▶ **WORK TO BE COMPLETED**
Here the job is to transcribe the data verbatim while leaving each picture out.

Segment Start: AVAILABLE DATA

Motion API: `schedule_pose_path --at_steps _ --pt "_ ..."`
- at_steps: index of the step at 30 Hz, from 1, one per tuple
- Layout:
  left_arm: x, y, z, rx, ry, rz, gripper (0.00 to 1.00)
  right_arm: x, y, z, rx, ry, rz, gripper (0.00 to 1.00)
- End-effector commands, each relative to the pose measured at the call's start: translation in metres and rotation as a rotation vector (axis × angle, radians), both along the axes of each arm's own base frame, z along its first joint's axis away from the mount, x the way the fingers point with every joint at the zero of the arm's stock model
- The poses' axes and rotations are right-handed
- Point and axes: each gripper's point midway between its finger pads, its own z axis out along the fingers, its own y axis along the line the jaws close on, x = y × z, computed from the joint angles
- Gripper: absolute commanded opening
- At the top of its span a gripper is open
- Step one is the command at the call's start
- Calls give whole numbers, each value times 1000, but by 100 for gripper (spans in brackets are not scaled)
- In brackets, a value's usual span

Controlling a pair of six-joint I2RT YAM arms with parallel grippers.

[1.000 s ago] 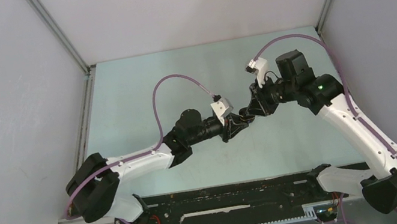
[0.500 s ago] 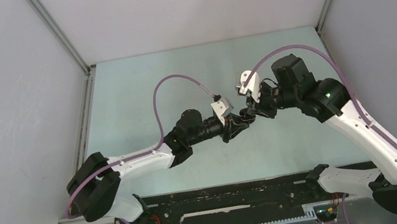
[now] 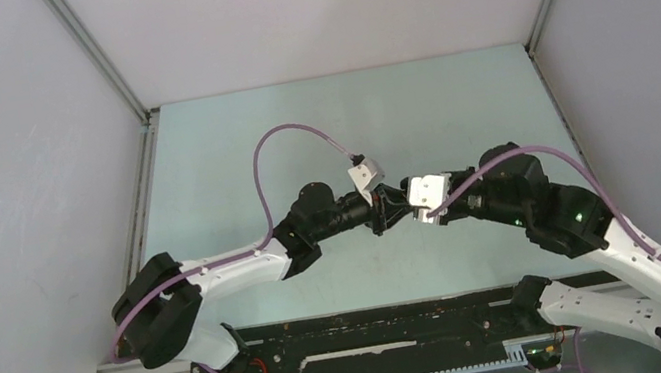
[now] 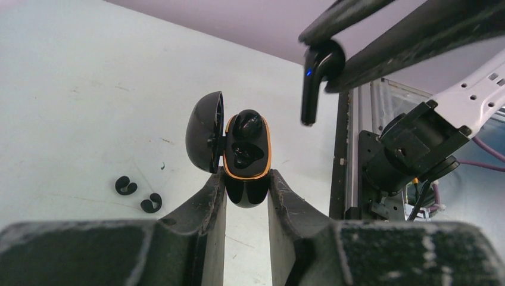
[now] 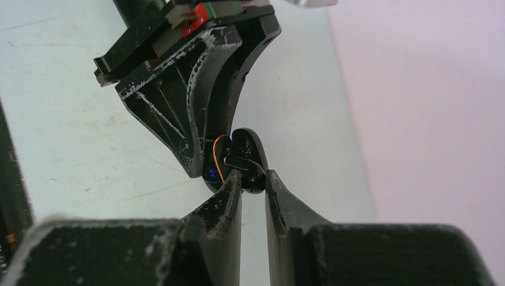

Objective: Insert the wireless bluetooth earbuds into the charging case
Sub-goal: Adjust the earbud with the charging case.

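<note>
My left gripper [image 4: 246,179] is shut on the black charging case [image 4: 245,152]. The case has an orange rim and its lid hangs open to the left. A black earbud [image 4: 246,124] seems to sit in its upper well. My right gripper [image 5: 253,176] is shut on another black earbud [image 4: 312,77] with a blue light. It holds this earbud stem-down, close to the open case but apart from it. In the right wrist view the earbud [image 5: 250,177] is just in front of the case [image 5: 221,159]. From the top, both grippers meet at mid-table, left gripper [image 3: 389,209], right gripper [image 3: 411,205].
Two small black C-shaped hooks [image 4: 125,186] [image 4: 151,203] lie on the pale table [image 3: 231,162] to the left of the case. A black rail [image 3: 380,325] runs along the near edge. Grey walls close in the sides.
My right arm has swung down and left, turning its wrist over, and brought the earbud up to the case. The left arm has stayed still, holding the case.
</note>
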Motion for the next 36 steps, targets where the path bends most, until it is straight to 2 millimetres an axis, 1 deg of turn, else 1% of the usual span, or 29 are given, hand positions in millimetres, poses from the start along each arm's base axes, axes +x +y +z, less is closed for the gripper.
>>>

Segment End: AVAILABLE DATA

▶ **EXERCISE SOLUTION**
Motion API: `schedule_pose_path --at_steps _ --pt "_ ..."`
- at_steps: index of the step at 30 Hz, from 1, one per tuple
- Layout:
  left_arm: x, y, z, rx, ry, rz, gripper (0.00 to 1.00)
  right_arm: x, y, z, rx, ry, rz, gripper (0.00 to 1.00)
- End-effector commands, each relative to the pose measured at the call's start: translation in metres and rotation as a rotation vector (axis × angle, radians), both along the axes of each arm's own base frame, z along its first joint's axis away from the mount, x the way the fingers point with every joint at the zero of the arm's stock model
- The poses' axes and rotations are right-handed
- Point and axes: each gripper's point midway between its finger pads, its own z axis out along the fingers, its own y axis along the line the jaws close on, x = y × z, computed from the joint angles
- Gripper: absolute commanded opening
- At the top of its span a gripper is open
- Step one is the command at the call's start
- Calls give whole numbers, each value times 1000, but by 100 for gripper (spans in brackets are not scaled)
- In brackets, a value's usual span

Controlling a pair of six-joint I2RT YAM arms with parallel grippers.

[1.000 s ago] 
[0.500 s ago] 
[now] 
[now] 
[now] 

Objective: Insert the wireless bluetooth earbuds into the charging case
Sub-goal: Adjust the earbud with the charging case.

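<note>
My left gripper [image 4: 246,179] is shut on the black charging case [image 4: 245,152]. The case has an orange rim and its lid hangs open to the left. A black earbud [image 4: 246,124] seems to sit in its upper well. My right gripper [image 5: 253,176] is shut on another black earbud [image 4: 312,77] with a blue light. It holds this earbud stem-down, close to the open case but apart from it. In the right wrist view the earbud [image 5: 250,177] is just in front of the case [image 5: 221,159]. From the top, both grippers meet at mid-table, left gripper [image 3: 389,209], right gripper [image 3: 411,205].
Two small black C-shaped hooks [image 4: 125,186] [image 4: 151,203] lie on the pale table [image 3: 231,162] to the left of the case. A black rail [image 3: 380,325] runs along the near edge. Grey walls close in the sides.
My right arm has swung down and left, turning its wrist over, and brought the earbud up to the case. The left arm has stayed still, holding the case.
</note>
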Motion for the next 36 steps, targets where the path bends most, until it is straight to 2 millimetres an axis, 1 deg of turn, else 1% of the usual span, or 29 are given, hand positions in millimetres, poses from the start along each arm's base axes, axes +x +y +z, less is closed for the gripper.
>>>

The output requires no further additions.